Sending large data over TCP/IP socket - java

I have a small project running a server in C# and a client in Java. The server sends images to the client.
Some images are quite big (up to 10MiB sometimes), so I split the image bytes and send it in chunks of 32768 bytes each.
My C# Server code is as follows:
using (var stream = new MemoryStream(ImageData))
{
for (int j = 1; j <= dataSplitParameters.NumberOfChunks; j++)
{
byte[] chunk;
if (j == dataSplitParameters.NumberOfChunks)

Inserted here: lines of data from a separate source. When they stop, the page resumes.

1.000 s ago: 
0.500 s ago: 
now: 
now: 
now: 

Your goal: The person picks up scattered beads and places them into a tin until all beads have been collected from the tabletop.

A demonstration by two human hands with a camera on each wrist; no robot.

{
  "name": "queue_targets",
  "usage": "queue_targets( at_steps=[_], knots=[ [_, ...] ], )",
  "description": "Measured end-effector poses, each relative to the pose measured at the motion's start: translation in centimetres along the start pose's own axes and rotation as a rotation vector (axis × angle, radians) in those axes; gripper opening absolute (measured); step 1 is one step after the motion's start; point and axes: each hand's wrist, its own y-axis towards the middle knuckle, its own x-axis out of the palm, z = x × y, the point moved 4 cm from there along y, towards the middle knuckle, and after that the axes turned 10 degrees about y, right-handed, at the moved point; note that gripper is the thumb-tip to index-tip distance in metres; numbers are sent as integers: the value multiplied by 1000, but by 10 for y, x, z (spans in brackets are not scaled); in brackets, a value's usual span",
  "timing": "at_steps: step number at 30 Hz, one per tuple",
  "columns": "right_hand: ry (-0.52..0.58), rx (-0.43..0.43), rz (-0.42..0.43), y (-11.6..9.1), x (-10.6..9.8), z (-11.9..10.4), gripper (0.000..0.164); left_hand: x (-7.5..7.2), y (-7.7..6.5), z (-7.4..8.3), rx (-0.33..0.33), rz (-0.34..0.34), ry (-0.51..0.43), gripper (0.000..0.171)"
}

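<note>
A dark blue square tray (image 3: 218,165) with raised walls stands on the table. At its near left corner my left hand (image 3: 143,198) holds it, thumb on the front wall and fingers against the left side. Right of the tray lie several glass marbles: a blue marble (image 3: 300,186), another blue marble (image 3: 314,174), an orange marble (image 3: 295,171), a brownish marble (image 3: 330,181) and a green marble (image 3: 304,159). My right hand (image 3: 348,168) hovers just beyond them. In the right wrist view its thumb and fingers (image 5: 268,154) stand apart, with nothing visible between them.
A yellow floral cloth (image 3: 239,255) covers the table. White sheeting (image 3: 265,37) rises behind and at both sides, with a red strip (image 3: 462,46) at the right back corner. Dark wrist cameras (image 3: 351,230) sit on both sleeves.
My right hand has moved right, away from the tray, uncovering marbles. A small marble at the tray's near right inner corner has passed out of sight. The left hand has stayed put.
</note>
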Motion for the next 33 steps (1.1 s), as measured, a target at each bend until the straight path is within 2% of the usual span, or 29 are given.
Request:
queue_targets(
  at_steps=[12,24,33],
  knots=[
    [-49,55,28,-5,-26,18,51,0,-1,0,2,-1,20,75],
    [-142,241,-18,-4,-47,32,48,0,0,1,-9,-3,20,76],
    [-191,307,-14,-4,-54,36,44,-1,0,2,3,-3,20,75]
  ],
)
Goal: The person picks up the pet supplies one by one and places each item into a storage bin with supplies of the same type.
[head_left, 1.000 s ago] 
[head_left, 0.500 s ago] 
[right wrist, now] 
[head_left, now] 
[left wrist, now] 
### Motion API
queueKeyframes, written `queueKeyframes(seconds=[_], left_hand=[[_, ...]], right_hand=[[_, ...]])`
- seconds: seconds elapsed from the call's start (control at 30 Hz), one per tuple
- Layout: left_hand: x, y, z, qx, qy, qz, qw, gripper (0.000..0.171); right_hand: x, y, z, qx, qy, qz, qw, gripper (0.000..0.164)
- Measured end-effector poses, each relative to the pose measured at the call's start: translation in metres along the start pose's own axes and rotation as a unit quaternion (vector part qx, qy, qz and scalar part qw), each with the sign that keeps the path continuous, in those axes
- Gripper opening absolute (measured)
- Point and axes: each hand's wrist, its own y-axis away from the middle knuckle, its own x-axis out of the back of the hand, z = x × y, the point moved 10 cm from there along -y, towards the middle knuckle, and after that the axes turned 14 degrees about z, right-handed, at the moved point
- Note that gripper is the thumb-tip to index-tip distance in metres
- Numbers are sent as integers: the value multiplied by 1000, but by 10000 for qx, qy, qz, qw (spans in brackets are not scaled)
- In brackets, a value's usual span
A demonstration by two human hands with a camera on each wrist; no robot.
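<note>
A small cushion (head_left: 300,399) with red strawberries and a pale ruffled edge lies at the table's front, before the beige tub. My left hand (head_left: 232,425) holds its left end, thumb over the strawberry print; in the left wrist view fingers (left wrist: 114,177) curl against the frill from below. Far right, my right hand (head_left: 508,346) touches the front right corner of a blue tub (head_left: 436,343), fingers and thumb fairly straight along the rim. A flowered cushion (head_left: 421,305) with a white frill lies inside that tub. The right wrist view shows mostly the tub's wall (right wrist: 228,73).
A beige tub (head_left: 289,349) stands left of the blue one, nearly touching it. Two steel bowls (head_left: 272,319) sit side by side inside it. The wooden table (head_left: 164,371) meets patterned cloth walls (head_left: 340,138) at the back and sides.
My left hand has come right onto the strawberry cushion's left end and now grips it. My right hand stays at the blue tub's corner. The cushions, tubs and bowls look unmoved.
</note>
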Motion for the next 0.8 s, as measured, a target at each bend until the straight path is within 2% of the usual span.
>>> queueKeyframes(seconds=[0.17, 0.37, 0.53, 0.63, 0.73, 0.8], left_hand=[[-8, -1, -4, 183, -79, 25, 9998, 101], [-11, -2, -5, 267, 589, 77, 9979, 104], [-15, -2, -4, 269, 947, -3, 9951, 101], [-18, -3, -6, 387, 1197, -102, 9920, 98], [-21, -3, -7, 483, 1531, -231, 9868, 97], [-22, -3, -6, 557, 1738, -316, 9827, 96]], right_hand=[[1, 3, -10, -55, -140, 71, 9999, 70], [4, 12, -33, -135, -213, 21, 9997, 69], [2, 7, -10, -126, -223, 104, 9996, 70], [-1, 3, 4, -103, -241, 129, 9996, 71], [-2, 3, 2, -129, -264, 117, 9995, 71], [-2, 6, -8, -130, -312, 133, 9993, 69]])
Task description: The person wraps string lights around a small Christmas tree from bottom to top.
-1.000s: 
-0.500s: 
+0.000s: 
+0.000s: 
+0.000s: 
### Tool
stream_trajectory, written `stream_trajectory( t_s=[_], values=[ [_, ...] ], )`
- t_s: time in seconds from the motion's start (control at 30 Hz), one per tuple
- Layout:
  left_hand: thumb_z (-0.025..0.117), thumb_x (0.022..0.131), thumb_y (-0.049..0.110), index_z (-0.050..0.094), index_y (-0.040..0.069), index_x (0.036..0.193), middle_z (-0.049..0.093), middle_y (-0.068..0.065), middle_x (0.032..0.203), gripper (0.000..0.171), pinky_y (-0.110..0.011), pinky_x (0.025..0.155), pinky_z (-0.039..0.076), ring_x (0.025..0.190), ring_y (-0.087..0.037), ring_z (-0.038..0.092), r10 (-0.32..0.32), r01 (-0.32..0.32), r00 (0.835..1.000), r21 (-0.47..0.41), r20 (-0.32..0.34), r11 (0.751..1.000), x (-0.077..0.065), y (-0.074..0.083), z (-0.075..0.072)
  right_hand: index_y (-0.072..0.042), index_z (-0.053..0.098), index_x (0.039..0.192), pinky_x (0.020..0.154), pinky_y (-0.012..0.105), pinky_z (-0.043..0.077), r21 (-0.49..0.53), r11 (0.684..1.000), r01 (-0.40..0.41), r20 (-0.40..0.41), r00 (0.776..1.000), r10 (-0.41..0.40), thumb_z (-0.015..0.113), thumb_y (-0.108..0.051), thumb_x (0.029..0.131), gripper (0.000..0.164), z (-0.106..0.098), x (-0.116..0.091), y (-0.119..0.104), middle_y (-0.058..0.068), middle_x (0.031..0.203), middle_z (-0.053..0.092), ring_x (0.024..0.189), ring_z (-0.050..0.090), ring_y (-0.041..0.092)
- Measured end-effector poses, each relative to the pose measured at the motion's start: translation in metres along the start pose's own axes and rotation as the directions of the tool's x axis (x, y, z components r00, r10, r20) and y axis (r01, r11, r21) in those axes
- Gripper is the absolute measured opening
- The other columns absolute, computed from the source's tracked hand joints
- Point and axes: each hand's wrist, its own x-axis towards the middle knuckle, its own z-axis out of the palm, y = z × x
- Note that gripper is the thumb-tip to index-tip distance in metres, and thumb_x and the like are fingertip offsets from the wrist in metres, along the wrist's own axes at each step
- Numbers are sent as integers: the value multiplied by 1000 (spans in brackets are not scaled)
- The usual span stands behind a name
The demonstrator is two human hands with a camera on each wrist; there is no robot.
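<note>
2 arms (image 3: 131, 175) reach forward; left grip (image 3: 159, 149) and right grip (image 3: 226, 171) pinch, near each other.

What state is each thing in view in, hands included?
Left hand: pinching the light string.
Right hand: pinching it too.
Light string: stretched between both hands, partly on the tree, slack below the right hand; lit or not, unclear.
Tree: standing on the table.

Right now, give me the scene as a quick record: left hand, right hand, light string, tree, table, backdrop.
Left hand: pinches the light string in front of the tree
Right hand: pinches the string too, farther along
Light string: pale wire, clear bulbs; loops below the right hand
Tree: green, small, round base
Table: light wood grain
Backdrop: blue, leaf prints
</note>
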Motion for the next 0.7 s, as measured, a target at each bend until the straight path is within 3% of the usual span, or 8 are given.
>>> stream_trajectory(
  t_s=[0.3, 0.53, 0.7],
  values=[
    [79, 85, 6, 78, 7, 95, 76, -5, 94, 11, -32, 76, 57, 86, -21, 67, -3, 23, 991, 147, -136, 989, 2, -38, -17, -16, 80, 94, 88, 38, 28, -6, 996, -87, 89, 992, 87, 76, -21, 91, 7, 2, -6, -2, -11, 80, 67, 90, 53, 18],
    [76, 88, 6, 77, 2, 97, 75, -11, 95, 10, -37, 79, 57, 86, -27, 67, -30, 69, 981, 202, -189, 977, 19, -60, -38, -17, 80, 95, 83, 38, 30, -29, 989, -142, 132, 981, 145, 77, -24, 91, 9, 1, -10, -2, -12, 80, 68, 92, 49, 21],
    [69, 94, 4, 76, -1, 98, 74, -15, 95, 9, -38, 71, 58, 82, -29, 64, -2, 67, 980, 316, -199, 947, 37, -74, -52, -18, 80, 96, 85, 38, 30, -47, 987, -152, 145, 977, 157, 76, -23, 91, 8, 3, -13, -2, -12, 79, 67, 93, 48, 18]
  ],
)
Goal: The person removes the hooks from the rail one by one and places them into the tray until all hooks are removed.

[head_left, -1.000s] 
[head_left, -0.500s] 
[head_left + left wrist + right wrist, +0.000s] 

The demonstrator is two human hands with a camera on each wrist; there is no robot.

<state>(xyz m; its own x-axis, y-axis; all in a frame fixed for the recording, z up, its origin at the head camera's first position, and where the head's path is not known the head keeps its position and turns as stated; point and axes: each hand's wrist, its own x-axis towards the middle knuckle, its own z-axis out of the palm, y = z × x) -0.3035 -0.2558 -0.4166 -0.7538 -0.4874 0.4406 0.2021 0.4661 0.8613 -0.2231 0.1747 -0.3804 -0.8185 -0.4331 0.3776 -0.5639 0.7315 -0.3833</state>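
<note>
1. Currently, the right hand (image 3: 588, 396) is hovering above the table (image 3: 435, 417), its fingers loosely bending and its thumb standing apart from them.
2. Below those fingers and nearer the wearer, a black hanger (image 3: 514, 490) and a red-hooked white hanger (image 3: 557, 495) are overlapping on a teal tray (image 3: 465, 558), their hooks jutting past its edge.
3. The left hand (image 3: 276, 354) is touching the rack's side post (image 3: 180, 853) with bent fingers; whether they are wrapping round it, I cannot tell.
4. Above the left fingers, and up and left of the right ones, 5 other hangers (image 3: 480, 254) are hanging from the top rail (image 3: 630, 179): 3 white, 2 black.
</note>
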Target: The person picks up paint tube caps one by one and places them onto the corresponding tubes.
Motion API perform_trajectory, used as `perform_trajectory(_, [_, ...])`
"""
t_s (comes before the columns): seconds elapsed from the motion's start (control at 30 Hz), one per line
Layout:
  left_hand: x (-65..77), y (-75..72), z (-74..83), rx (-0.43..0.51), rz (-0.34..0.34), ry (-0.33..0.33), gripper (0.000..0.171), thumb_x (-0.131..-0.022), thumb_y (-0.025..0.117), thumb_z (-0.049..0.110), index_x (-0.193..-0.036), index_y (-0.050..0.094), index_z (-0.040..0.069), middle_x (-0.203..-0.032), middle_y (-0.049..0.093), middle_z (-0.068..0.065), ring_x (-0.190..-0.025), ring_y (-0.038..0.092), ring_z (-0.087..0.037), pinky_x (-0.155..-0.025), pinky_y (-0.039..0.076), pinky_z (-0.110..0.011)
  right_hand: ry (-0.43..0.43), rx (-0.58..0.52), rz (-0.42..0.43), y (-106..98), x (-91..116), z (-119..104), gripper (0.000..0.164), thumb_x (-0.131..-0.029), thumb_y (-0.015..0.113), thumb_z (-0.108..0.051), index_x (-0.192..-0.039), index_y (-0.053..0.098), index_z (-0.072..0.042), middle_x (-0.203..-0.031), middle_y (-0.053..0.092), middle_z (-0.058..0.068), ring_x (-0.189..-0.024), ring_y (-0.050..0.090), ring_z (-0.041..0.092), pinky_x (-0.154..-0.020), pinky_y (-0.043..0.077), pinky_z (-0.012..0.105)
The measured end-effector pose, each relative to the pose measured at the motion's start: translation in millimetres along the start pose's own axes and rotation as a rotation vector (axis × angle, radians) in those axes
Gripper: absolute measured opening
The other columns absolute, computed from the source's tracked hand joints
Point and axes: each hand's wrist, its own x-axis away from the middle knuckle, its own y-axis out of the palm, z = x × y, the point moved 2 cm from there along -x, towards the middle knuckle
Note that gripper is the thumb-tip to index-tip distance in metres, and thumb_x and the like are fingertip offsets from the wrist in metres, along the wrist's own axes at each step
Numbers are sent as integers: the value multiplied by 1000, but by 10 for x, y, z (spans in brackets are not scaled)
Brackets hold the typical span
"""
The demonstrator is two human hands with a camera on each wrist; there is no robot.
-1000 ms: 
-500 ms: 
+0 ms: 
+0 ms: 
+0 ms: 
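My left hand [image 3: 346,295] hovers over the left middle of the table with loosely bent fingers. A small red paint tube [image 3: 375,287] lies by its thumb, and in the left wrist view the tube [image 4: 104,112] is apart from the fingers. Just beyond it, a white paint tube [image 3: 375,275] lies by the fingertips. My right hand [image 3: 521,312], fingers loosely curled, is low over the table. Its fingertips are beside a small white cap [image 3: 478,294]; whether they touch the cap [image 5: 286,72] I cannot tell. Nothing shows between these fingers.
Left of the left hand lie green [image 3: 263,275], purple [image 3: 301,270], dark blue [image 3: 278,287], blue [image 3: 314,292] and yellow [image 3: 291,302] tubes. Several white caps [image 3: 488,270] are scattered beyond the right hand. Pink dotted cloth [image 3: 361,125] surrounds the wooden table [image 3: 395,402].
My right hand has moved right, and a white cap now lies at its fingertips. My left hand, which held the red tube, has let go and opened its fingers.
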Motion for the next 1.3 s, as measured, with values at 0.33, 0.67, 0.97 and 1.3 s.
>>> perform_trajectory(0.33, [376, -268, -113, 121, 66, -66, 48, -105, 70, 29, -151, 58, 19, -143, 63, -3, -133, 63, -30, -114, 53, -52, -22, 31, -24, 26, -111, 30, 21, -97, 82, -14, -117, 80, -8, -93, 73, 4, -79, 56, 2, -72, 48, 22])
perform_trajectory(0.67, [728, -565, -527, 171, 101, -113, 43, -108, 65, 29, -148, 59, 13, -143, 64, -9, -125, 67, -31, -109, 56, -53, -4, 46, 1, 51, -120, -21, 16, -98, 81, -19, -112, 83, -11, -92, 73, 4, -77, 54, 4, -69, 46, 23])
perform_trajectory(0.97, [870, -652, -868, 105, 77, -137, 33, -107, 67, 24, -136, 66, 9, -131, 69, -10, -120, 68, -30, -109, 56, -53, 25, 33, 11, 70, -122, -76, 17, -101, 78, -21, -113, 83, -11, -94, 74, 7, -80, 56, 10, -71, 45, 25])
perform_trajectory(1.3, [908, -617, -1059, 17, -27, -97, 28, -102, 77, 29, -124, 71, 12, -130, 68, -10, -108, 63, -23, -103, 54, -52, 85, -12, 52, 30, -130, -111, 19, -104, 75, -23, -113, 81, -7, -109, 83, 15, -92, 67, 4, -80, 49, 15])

chunk = new byte[dataSplitParameters.FinalChunkSize];
else
chunk = new byte[dataSplitParameters.ChunkSize];
int result = stream.Read(chunk, 0, chunk.Length);
string line = DateTime.Now + ", Status OK, " + ImageName+ ", ImageChunk, " + j + ", " + dataSplitParameters.NumberOfChunks + ", " + chunk.Length;
//write read params
streamWriter.WriteLine(line);
streamWriter.Flush();
//write the data
binaryWriter.Write(chunk);
binaryWriter.Flush();
Console.WriteLine(line);
string deliveryReport = streamReader.ReadLine();
Console.WriteLine(deliveryReport);
}
}
And my Java Client code is as follows:
long dataRead = 0;
for (int j = 1; j <= numberOfChunks; j++) {
String line = bufferedReader.readLine();
tokens = line.split(", ");
System.out.println(line);
int toRead = Integer.parseInt(tokens[tokens.length - 1]);
byte[] chunk = new byte[toRead];
int read = inputStream.read(chunk, 0, toRead);
//do something with the data
dataRead += read;
String progressReport = pageLabel + ", progress: " + dataRead + "/" + dataLength + " bytes.";
bufferedOutputStream.write((progressReport + "\n").getBytes());
bufferedOutputStream.flush();
System.out.println(progressReport);
}
The problem is when I run the code, either the client crashes with an error saying it is reading bogus data, or both the client and the server hang. This is the error:
Document Page 1, progress: 49153/226604 bytes.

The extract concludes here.